• _Your goal_:
Please retype the records below exactly, from the first line down to and including the line with "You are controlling".

== Given records ==

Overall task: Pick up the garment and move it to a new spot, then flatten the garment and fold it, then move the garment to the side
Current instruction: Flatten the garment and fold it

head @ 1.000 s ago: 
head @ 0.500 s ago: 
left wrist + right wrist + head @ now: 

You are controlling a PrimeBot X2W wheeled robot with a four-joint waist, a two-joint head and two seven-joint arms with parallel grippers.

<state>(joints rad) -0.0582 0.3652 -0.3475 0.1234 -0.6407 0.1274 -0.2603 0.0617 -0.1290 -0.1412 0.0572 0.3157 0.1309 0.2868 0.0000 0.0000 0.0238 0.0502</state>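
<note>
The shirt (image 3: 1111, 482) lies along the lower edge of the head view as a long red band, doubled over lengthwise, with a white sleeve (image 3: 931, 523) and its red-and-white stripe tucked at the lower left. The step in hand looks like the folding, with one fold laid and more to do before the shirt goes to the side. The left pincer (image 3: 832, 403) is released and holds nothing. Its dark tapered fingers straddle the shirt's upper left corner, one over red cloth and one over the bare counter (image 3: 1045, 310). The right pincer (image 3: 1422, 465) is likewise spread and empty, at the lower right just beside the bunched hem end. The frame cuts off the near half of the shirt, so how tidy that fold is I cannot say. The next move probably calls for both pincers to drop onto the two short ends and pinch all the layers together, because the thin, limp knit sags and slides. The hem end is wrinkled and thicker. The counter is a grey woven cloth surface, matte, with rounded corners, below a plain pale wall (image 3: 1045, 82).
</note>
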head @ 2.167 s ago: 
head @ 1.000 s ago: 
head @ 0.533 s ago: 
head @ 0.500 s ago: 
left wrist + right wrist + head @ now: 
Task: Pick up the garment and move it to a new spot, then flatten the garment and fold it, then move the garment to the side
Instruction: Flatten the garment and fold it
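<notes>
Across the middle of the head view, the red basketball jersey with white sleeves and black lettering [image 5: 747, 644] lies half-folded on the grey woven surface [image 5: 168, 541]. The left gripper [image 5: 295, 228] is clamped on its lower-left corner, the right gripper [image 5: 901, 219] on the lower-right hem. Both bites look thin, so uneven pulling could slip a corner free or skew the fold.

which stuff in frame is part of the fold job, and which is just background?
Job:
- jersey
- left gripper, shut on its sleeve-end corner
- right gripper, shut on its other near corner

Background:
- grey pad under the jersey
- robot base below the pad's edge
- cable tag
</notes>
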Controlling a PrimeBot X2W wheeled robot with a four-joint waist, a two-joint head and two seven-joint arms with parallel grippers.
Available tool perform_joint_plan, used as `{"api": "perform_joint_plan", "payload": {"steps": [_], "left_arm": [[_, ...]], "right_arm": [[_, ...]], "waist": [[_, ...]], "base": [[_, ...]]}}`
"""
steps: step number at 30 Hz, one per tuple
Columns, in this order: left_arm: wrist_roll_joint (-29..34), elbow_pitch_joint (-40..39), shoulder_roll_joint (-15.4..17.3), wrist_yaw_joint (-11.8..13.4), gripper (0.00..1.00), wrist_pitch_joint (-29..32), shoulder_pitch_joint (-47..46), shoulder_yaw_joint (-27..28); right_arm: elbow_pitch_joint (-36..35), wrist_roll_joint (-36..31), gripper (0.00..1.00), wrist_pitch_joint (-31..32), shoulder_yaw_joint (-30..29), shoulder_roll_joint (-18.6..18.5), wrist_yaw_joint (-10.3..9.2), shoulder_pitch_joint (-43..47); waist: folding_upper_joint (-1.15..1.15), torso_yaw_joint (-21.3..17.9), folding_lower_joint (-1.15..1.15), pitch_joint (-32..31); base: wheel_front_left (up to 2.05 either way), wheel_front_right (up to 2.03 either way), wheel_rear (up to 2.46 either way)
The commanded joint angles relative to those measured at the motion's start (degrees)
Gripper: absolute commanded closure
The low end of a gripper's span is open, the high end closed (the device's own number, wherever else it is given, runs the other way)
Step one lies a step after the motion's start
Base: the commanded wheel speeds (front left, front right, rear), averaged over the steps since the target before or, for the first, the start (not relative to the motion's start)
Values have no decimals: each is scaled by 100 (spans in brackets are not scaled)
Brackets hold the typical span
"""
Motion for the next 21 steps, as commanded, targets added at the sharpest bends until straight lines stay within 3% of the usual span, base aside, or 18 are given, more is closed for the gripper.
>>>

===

• _Written reply_:
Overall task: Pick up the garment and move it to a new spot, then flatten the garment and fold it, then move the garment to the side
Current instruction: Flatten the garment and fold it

head @ 1.000 s ago: 
head @ 0.500 s ago: 
left wrist + right wrist + head @ now: 

You are controlling a PrimeBot X2W wheeled robot with a four-joint waist, a two-joint head and two seven-joint arms with parallel grippers.

This output contains the full answer.